As one of the several purposes of this blog is to promote outstanding performances which have not received the attention they deserve, this post puts in a big plug for a Melodiya CD of Kynill Kondrashin conducting Tchaikovsky - available on Amazon.
The longest item is a fine performance of Tchaikovsky's 6th symphony - although Mravinsky still has an edge as regards Russian interpretations. But what makes the CD truly outstanding is the finest performance of Tchaikovsky's Romeo and Juliet overture I have heard. In order to understand its character it may be worth making a small digression through Russian music's encounter with the world's most famous love story.
One of the most delightful ironies of English culture is that its greatest writer, and also its greatest contributer to world culture, has nothing in common with the 'stiff upper lip', 'lie back, close your eyes and think of England,' ethos which characterised Victorian Britain, and which pervades aspects of England to this day.
Romeo and Juliet is a perfect illustration of just how alien Shakespeare is to such English 'understatement'. Of all its strokes of genius perhaps structurally its most outstanding, as has been pointed out, is its compression of time. The lovers go from first meeting to suicide in a maximum of six days. There is nothing in the sources dictating such time compression, which was therefore deliberately introduced by Shakespeare. It is decisive in giving the play its characteristic of extremes - the time compression embodies its supercharged and driven character in a shattering emotional outburst. From an 'objective' psychological viewpoint both Romeo and Juliet were deeply disturbed and unbalanced. But love being one of the most out of control of all emotions this shattering character undoubtedly helps give Romeo and Juliet its dominant position as the love story in world literature.
Perhaps for this reason also Russian musical culture understands Romeo and Juliet very well. I frequently describe Russia to West Europeans, who do not know it, as somehow 'Spain in a cold climate' - intense passion amid violent, because overwhelming, nature. Romeo and Juliet, with its deliberately extreme and out of balance passion, which encompasses not only love but the violence of the family feud, resonates with that perfectly. Freud held that sex and violence were the two most powerful human drives and certainly the grip exercised on the world's cultural imagination by Romeo and Juliet does nothing to refute that view.

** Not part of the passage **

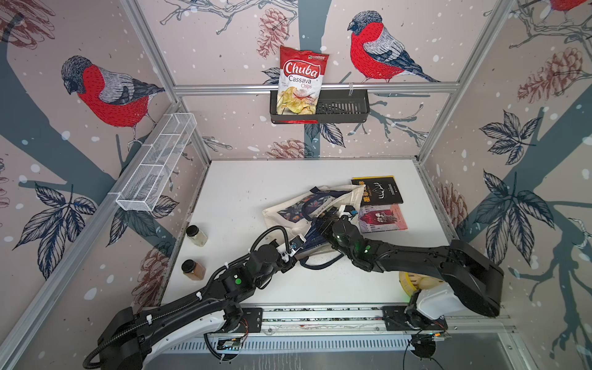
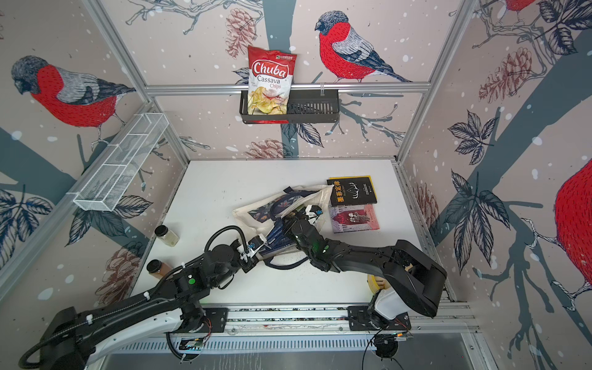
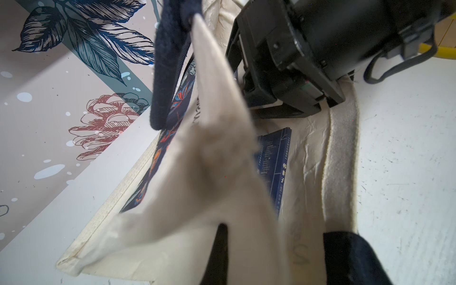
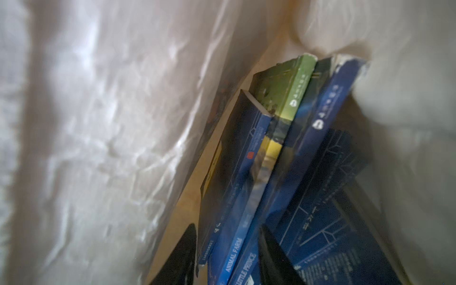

Prokofiev caught both elements in his own Romeo and Juliet - not only in the great love music but in the 'Knights Dance' becoming the classic music accompaniment to lectures on war. If you wish to see one of the greatest performances of anything get the Bolshoi DVD of Lavrovsky and Bessmertnova performing Prokofiev's Romeo and Juliet (finer, in my opinion, even than the film made with Galina Ulanova in 1954 - although that is itself superb, while the excerpts of Maya Plisetskaya performing Juliet, which are available most readily on Maya Plisetskaya: Diva of Dance, are even more remarkable but only small fragments).
Kondrashin brings out both aspects of the story/music quite superbly in this interpretation of Tchaikovsky's Romeo and Juliet. Although Tchaikovsky and Prokofiev are, of course, very different in style - more than seventy years separate their musical reactions to Shakespeare's play - both understand both the love and the violence.
The CD's booklet interestingly quotes a letter of Tchaikovsky in which he writes 'after long reflections I come to a conclusion, that the old but always new story of "Romeo and Juliet" matches my temperament best of all.'
In Kondrashin;s performance the love music is beautifully fluid, melting and sensual - technically achieved by a really subtle flexibility in tempo around his central pulse, which gives a human and subjective character to the music, and by nuanced and exquisite phrasing. The music of the feud/duel achieves its impact of extreme violence by its extremely rapid tempo combined with heavy rhythmic stress - wonderful virtuosity by the Moscow Philharmonic Symphony Orchestra making this combination possible.
This is a superlative interpretation not only of a musical masterpiece but of its relations to one of the most influential plays in world culture. Given that Melodiya CDs are only spasmodically available, readers of this blog who are interested should snap it up now.